Sex is a fundamental human need. When you commit to monogamy, you put satisfaction of that need entirely in the hands of one person. If that person says "no" once but mostly says "yes" at other times, then you are absolutely correct. But when rejection becomes consistent, the "no" on a particular night isn't just that night. Rather, the rejected spouse can see a life time of sexual rejection stretching out into the future.
Anonymous
Anonymous wrote:
Anonymous wrote:
Anonymous wrote:I never realized how deeply rejected men feel when their wives turn them down for sex until I began reading this forum. Whenever my dh asked for sex and I said no, I never thought of it as that big of a deal. Oh well, we'll do it next time. Then I read this post here from a guy who described in detail how sad it made him, how it just shot down his whole self-esteem, especially when it happened over and over again. I think it leads to some guys cheating.

Do other men feel this way? Is it bigger for you emotionally than your wife realizes?


Yes. It is a big downer. Its all fun and games when you are single, out in a bar or whatever. But then you find a woman you really love. Then, for no real reason, you get turned down.

Believe me, it hurts. I'm going through the same thing right now, but things are getting better. Wives, listen up. Your husbands love you, so make love with them.

and yes, I can see how it makes them cheat, but not for the pure experience of orgasm, but the need to feel wanted, desired, and for affection. My wife at least french kisses me deeply every day. Believe it or not it makes a huge difference.

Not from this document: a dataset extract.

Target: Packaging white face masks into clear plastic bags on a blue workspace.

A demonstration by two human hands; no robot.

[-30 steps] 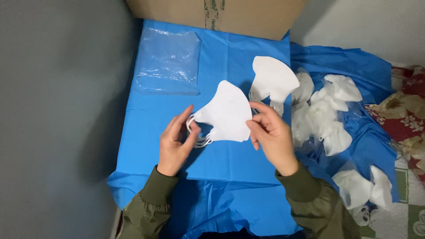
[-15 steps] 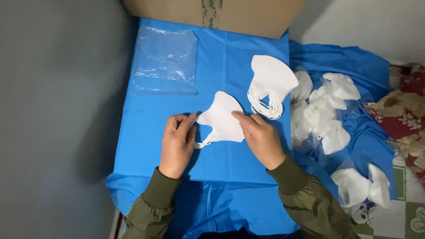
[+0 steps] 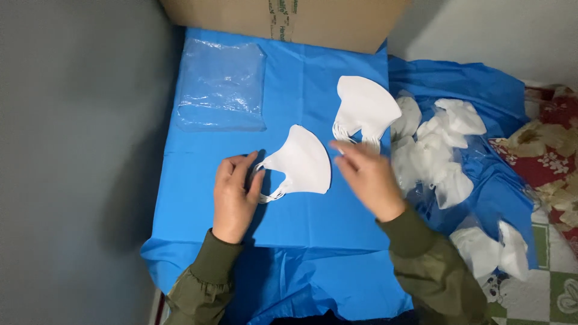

But I don't want DH. I don't want to kiss him. I don't want to have sex with him. I don't want him. I would like to have a sex life again, but not with him.

I asked him to agree to an amicable divorce, but he won't agree to it. I don't want to start WWIII over this, but I really don't want him. I've been very clear with him about it and my desire for a divorce.

So... at least in my case, you're not wrong about what "no sex" means. It means I want out.



So are you legally separated? What are you waiting for?